HOW TO COMPLETE THIS TASK: Each line below that includes the word "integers" is to be reported.

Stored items
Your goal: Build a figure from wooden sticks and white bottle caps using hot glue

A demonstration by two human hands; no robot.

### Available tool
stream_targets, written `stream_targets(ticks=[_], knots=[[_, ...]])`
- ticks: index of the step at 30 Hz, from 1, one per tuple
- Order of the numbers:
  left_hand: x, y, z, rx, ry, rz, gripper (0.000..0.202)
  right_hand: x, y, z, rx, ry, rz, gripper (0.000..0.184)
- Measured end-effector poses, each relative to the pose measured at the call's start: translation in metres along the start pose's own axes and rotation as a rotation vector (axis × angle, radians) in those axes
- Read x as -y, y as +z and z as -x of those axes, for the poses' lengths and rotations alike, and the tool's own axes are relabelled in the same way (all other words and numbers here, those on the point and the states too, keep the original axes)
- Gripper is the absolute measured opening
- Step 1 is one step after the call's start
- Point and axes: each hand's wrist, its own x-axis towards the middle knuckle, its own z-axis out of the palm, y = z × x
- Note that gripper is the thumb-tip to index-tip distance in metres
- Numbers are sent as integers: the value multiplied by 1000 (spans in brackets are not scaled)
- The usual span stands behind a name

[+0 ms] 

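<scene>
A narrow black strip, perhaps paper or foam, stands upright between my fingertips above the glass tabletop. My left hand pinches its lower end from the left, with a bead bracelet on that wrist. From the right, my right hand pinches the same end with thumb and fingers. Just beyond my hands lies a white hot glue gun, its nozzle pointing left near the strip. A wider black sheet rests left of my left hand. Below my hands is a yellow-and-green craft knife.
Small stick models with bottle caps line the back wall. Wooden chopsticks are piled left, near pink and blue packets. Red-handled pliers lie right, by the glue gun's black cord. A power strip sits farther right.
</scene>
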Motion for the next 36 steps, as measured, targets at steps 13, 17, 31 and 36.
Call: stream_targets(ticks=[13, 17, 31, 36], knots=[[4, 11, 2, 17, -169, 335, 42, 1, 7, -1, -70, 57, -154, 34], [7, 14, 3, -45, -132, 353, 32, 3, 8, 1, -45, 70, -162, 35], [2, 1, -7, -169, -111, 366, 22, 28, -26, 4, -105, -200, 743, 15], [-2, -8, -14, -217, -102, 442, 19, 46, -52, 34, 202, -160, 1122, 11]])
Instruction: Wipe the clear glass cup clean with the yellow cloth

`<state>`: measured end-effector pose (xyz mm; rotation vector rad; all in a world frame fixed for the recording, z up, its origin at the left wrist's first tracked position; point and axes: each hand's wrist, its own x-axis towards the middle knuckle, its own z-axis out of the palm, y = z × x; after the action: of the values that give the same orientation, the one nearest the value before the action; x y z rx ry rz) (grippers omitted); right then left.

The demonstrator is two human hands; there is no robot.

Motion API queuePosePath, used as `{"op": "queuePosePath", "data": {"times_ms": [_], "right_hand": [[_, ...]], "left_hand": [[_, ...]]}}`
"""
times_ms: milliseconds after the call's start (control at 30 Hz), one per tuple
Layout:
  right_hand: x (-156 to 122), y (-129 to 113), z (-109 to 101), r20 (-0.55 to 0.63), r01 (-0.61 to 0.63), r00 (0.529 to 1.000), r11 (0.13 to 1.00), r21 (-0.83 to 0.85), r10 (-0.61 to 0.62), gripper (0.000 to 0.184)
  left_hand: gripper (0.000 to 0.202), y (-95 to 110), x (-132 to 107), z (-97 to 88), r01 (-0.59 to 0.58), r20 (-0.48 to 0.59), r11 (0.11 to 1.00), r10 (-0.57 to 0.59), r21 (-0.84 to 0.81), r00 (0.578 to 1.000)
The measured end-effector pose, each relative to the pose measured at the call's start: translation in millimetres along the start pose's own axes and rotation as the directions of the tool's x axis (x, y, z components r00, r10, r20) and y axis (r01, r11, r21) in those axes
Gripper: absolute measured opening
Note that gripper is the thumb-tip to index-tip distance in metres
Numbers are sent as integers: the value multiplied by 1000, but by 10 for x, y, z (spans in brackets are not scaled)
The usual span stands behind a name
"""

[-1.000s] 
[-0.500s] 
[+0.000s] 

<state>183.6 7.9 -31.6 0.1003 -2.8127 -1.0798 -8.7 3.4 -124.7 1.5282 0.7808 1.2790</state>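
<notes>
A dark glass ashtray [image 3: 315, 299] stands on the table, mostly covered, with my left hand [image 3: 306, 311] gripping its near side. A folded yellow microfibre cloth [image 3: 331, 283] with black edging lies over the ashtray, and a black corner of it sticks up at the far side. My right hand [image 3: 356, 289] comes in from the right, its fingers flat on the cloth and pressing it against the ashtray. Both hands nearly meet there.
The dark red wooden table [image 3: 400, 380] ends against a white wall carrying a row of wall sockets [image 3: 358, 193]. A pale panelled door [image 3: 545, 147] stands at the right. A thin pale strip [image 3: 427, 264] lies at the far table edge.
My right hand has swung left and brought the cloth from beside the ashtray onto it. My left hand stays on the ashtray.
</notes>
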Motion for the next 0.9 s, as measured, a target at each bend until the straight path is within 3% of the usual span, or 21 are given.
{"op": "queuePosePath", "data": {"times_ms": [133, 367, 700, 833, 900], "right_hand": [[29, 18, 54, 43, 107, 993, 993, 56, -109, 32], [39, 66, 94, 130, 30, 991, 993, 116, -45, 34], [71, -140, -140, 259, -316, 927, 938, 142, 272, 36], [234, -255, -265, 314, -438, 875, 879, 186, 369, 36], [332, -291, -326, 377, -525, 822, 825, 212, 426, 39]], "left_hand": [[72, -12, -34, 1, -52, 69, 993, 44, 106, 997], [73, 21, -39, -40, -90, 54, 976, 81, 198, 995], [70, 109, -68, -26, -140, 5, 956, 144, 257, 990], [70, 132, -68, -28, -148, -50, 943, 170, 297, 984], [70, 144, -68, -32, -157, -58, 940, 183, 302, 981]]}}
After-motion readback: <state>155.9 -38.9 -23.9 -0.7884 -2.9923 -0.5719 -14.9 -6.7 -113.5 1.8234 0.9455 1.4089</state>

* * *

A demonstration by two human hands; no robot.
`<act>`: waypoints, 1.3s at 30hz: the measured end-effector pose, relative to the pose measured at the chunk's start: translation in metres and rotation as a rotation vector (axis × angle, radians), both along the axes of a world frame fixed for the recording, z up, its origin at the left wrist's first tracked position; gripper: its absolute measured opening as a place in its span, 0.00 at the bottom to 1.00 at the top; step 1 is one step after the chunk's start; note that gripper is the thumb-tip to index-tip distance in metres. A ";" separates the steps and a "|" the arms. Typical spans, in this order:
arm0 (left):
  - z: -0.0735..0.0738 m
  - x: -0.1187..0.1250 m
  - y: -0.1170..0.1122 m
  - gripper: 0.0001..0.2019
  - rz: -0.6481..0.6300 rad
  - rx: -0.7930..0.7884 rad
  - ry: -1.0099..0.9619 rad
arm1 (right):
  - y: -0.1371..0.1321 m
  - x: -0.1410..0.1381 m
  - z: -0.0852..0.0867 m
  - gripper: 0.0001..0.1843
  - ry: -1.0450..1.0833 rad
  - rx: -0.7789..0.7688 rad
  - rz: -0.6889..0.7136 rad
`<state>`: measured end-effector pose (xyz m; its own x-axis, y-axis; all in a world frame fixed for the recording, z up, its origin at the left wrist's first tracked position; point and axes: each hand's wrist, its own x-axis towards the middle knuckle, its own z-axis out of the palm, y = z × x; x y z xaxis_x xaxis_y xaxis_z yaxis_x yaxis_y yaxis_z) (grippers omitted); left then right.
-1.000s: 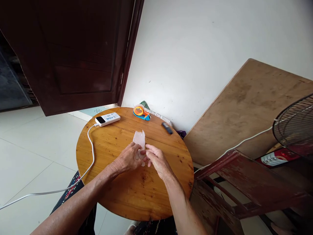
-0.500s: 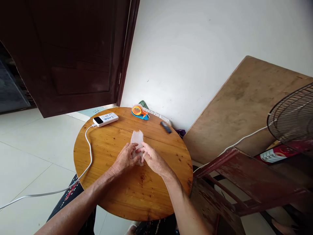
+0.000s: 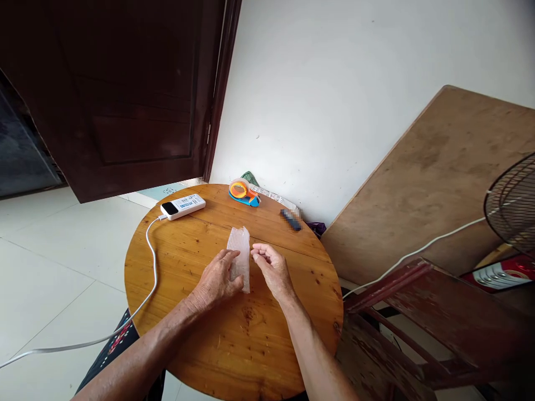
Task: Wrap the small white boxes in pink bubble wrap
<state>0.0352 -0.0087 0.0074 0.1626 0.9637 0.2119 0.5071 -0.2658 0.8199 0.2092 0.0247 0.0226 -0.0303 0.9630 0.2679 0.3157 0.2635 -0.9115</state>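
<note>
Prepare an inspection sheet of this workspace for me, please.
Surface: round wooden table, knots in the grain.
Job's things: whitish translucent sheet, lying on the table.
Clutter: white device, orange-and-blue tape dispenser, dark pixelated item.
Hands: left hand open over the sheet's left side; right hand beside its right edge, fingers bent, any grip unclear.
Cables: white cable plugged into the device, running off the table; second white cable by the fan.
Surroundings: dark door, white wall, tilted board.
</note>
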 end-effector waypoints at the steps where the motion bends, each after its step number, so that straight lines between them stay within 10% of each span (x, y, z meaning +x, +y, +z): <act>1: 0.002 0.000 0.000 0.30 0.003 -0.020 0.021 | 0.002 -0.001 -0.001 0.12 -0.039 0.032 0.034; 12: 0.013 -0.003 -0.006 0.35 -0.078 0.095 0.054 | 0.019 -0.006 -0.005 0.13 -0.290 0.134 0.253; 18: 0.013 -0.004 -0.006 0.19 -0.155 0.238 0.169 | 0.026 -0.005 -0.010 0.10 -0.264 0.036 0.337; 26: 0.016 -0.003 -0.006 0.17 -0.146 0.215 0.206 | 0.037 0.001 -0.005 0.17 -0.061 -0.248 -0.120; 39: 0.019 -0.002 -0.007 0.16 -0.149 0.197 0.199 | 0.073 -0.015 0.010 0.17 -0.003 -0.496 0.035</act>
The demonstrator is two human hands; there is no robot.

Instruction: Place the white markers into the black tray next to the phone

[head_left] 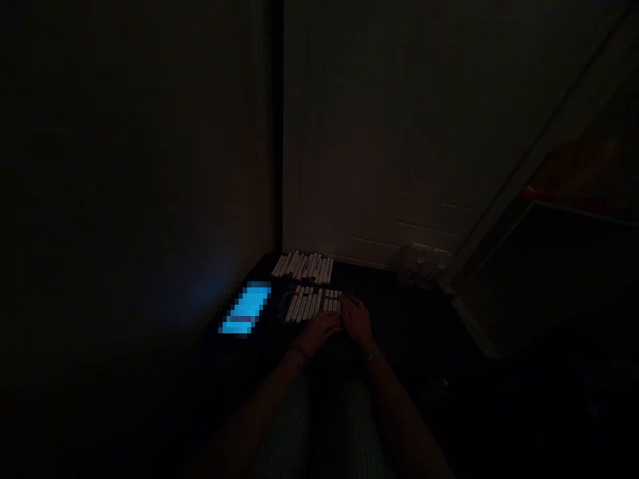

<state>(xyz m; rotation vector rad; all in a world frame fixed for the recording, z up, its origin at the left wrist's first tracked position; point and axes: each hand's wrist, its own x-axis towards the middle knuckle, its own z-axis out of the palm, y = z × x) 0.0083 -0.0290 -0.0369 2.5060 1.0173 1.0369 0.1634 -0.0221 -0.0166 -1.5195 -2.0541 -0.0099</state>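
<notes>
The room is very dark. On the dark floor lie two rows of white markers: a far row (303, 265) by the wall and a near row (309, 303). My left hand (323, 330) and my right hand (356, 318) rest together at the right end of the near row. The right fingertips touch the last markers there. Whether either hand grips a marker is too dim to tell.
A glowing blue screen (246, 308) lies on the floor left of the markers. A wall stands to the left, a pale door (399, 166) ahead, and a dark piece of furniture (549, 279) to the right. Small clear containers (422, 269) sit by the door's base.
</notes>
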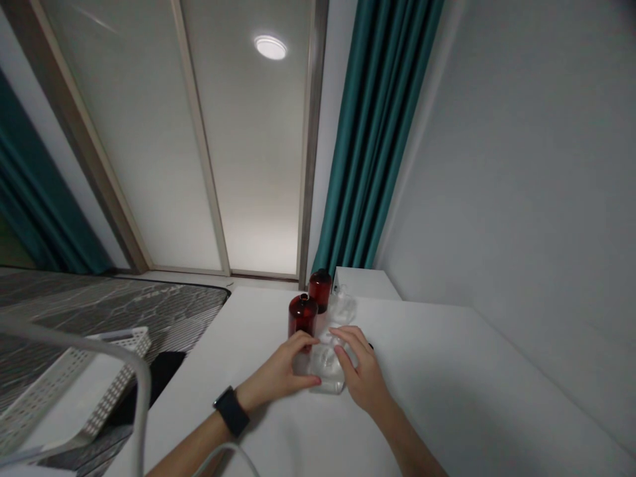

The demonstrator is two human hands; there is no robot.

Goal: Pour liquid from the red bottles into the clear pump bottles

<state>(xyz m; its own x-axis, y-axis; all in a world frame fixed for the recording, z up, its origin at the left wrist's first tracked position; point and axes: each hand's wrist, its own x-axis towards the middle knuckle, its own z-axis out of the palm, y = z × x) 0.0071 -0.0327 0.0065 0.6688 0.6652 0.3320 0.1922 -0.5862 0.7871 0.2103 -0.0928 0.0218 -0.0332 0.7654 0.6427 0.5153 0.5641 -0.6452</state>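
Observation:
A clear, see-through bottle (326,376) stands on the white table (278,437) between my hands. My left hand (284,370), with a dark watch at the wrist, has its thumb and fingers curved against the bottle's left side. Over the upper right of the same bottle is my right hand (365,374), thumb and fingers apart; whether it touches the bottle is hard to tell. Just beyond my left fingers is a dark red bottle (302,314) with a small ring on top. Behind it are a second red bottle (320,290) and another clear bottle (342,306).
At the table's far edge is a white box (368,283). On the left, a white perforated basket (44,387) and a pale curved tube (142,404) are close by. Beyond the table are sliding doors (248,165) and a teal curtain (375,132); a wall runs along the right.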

OUTPUT FOR THIS TASK:
- Numbers are sent as integers: the value multiplied by 1000 (spans in brackets are not scaled)
Numbers are sent as integers: the value multiplied by 1000, but by 10 for x, y, z (spans in brackets are not scaled)

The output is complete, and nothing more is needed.